[ACTION ITEM]
Skip every picture while you write out the records below, from the first line through the one that contains "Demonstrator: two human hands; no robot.", both ends kept.

[SUPPLIED RECORDS]
....................

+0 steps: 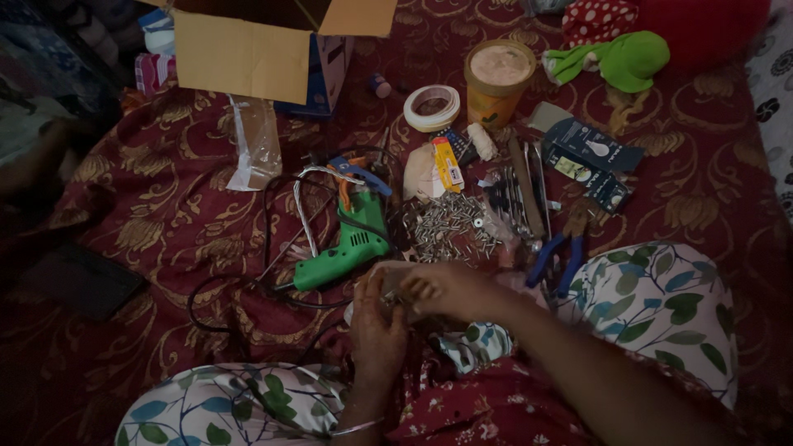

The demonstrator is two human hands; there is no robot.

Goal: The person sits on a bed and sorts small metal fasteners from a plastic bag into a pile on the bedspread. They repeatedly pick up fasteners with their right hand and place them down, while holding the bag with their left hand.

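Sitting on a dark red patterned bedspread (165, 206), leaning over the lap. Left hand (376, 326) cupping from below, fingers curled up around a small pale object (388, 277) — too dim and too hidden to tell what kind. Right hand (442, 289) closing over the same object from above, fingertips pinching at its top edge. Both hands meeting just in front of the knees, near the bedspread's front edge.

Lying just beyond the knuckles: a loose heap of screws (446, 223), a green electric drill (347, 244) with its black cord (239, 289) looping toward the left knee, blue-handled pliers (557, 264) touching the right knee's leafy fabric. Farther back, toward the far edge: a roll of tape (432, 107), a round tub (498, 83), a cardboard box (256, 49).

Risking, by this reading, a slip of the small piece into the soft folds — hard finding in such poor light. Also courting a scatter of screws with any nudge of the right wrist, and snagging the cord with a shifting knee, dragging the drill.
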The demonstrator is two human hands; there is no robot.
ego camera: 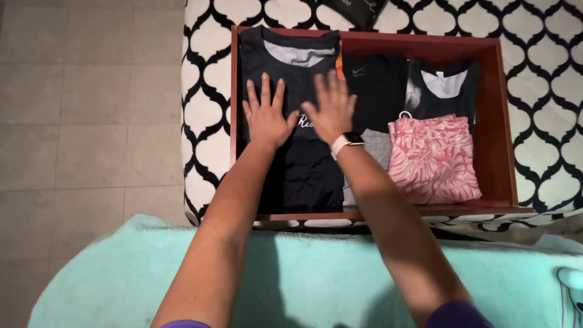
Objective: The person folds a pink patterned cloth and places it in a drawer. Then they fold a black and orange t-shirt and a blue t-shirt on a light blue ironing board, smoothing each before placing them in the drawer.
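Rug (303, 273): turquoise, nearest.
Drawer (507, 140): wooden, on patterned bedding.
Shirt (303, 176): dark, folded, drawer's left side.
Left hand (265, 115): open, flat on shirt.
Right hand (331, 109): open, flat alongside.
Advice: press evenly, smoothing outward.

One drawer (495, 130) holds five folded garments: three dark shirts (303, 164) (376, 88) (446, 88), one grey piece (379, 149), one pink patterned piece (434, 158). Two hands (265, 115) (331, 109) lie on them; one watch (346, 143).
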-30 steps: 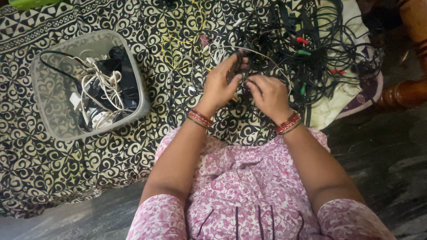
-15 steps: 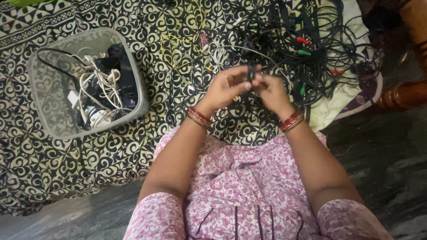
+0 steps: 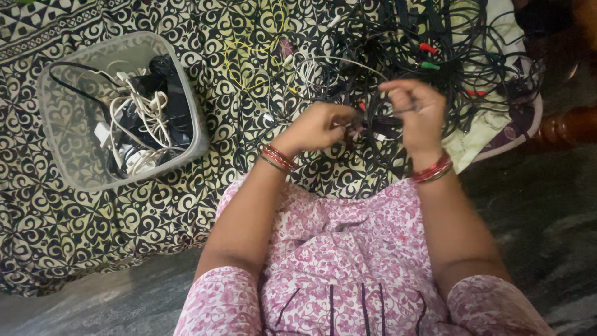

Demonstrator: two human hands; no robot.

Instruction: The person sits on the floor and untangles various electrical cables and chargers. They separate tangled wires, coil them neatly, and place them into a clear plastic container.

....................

[WRITTEN RESPONSE]
+0 steps: 

The demonstrator is two human hands; there is no robot.

Goal: The person sits on a bed and sorts small metal fasteners from a plastic bag into a pile on the bedspread. They repeatedly pick up fasteners with their right hand and place them down, while holding the bag with their left hand.

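Sitting on a dark red patterned bedspread (165, 206), leaning over the lap. Left hand (376, 326) cupping from below, fingers curled up around a small pale object (388, 277) — too dim and too hidden to tell what kind. Right hand (442, 289) closing over the same object from above, fingertips pinching at its top edge. Both hands meeting just in front of the knees, near the bedspread's front edge.

Lying just beyond the knuckles: a loose heap of screws (446, 223), a green electric drill (347, 244) with its black cord (239, 289) looping toward the left knee, blue-handled pliers (557, 264) touching the right knee's leafy fabric. Farther back, toward the far edge: a roll of tape (432, 107), a round tub (498, 83), a cardboard box (256, 49).

Risking, by this reading, a slip of the small piece into the soft folds — hard finding in such poor light. Also courting a scatter of screws with any nudge of the right wrist, and snagging the cord with a shifting knee, dragging the drill.
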The demonstrator is two human hands; there is no robot.
ego camera: 
Objective: The person folds a pink patterned cloth and places it in a drawer. Then they fold a black and orange t-shirt and a blue t-shirt on a light blue ironing board, smoothing each before placing them in the drawer.
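Rug (303, 273): turquoise, nearest.
Drawer (507, 140): wooden, on patterned bedding.
Shirt (303, 176): dark, folded, drawer's left side.
Left hand (265, 115): open, flat on shirt.
Right hand (331, 109): open, flat alongside.
Advice: press evenly, smoothing outward.

One drawer (495, 130) holds five folded garments: three dark shirts (303, 164) (376, 88) (446, 88), one grey piece (379, 149), one pink patterned piece (434, 158). Two hands (265, 115) (331, 109) lie on them; one watch (346, 143).
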-30 steps: 
-15 steps: 
+0 steps: 

Demonstrator: two human hands; no robot.

Work on the exercise is finished.